• Requirement: Within the entries below, the lines from the one with "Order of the" through the one with "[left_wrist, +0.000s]" are to be set down exactly, both ends kept.

• Input:
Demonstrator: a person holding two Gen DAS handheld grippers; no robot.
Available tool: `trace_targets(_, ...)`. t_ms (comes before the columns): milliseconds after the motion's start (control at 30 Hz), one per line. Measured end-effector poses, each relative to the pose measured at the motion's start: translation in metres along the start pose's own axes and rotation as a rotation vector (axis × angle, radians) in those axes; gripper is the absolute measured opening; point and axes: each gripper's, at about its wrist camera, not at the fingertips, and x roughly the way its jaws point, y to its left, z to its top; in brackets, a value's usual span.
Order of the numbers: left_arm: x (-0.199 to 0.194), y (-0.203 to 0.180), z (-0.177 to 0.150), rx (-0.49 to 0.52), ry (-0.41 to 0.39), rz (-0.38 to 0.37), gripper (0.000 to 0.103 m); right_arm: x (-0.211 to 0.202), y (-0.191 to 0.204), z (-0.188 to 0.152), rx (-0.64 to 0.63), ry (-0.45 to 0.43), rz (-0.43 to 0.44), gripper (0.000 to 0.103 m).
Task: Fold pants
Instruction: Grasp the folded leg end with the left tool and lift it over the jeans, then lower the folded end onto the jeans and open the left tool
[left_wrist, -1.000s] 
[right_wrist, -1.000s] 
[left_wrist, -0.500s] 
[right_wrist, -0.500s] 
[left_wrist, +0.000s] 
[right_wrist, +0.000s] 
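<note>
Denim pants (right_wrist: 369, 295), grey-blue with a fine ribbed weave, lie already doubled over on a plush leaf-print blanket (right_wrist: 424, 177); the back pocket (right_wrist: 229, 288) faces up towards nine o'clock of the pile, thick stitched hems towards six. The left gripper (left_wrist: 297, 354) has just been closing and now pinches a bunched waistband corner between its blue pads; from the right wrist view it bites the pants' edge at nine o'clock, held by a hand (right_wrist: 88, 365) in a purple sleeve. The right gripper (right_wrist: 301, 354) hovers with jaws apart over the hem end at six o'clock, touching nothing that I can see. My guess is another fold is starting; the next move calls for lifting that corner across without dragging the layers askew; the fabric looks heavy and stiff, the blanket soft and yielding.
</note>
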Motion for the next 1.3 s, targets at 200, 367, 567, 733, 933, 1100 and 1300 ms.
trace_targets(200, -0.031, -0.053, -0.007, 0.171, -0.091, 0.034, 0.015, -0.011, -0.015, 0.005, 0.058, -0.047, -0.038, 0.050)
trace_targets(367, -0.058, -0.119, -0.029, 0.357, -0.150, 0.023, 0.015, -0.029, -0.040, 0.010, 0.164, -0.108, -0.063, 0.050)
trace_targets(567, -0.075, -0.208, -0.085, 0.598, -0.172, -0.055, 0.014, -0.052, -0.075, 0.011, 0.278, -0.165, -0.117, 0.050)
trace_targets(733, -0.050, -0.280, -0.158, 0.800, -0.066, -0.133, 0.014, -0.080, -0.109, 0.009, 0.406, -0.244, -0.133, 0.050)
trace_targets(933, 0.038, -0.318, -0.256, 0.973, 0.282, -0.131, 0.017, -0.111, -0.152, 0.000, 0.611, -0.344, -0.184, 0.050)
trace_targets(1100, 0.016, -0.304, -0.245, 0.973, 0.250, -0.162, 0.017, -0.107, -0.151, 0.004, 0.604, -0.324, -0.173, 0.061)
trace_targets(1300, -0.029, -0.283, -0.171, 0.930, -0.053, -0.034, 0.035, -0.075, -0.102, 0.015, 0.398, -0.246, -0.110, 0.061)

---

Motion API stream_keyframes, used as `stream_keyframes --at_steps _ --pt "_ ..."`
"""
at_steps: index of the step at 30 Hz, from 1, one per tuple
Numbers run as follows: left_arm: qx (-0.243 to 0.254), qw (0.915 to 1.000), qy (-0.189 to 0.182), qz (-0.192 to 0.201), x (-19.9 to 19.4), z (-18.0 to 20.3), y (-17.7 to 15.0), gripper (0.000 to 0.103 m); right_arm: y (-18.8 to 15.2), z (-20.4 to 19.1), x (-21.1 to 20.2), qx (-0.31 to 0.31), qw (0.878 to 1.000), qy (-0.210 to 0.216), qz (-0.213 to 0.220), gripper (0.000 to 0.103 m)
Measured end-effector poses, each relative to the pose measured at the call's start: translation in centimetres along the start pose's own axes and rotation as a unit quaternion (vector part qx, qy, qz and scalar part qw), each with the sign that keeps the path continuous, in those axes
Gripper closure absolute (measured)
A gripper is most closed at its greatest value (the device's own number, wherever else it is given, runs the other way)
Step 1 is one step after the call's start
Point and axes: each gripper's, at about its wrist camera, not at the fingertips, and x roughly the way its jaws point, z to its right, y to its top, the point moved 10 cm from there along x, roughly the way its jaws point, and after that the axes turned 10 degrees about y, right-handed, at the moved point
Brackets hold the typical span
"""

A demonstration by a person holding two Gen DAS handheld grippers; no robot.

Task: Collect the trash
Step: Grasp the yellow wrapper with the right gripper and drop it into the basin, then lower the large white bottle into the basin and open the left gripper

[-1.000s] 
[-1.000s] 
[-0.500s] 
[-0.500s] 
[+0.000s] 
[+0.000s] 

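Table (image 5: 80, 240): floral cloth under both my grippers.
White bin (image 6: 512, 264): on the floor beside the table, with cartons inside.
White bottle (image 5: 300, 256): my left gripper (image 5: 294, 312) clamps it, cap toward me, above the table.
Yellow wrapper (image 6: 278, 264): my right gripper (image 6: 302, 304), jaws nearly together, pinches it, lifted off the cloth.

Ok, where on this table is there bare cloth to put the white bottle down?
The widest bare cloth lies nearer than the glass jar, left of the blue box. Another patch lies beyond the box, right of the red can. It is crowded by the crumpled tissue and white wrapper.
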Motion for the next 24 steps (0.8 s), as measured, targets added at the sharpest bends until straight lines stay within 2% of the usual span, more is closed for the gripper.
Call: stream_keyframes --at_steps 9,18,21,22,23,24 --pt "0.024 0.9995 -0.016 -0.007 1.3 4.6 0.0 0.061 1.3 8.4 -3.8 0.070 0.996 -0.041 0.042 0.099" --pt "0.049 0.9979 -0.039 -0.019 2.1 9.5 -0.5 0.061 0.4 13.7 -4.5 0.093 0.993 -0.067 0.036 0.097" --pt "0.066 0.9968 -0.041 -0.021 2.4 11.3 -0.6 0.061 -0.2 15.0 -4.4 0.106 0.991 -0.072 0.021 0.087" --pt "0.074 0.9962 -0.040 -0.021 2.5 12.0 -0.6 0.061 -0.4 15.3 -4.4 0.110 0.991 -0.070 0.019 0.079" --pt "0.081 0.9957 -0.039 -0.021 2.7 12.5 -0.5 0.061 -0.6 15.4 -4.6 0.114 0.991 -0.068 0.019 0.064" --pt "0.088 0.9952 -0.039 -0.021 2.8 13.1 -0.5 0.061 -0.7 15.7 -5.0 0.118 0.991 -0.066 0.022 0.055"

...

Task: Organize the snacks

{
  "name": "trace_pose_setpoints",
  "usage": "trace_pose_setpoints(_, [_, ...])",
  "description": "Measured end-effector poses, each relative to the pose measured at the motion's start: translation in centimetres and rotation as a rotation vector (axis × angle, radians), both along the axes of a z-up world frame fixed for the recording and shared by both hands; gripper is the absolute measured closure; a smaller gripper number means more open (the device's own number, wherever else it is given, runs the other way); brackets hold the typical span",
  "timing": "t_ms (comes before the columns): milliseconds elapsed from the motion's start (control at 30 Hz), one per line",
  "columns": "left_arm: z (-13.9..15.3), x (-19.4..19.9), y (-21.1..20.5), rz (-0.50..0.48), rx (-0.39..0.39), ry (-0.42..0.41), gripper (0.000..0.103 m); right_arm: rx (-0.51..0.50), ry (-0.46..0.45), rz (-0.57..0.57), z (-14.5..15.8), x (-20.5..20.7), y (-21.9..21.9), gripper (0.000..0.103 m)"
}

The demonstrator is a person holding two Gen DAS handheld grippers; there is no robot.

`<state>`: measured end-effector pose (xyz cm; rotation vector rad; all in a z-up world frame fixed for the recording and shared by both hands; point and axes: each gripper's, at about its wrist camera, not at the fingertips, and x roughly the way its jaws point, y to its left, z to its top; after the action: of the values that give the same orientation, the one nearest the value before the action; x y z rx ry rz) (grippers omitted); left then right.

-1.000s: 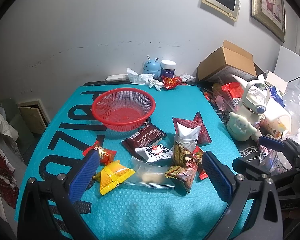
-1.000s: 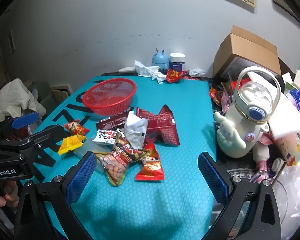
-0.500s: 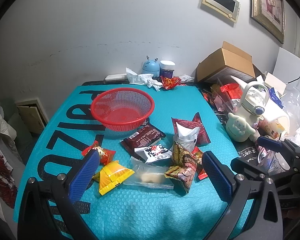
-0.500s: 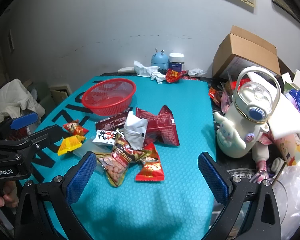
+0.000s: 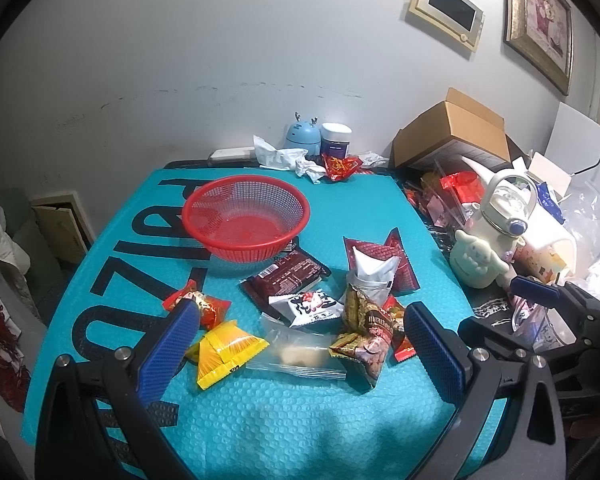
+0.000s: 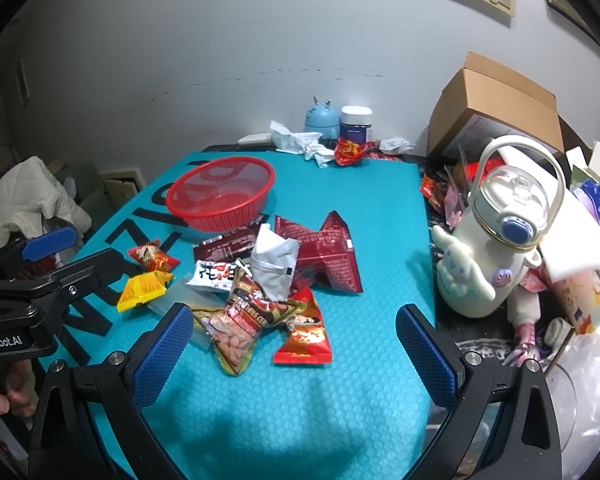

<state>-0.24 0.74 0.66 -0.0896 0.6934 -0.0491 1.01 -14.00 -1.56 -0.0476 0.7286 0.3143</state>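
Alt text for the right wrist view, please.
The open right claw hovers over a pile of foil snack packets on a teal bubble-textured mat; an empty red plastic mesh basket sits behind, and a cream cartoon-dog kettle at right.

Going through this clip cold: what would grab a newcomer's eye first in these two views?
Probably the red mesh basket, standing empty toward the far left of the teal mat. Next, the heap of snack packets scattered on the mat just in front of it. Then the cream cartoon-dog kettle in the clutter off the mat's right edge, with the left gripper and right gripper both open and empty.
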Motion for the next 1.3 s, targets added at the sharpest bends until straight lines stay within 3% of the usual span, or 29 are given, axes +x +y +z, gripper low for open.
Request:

• Result below:
Order of the numbers: left_arm: x (-0.199 to 0.194), y (-0.203 to 0.180), z (-0.177 to 0.150), rx (-0.49 to 0.52), ry (-0.41 to 0.39), rz (-0.38 to 0.37), gripper (0.000 to 0.103 m); right_arm: x (-0.211 to 0.202), y (-0.191 to 0.204), z (-0.188 to 0.152), rx (-0.64 to 0.63), ry (-0.45 to 0.43), rz (-0.43 to 0.44), gripper (0.000 to 0.103 m).
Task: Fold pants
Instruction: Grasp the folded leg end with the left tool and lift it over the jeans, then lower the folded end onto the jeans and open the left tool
[left_wrist, -1.000s] 
[right_wrist, -1.000s] 
[left_wrist, -0.500s] 
[right_wrist, -0.500s] 
[left_wrist, +0.000s] 

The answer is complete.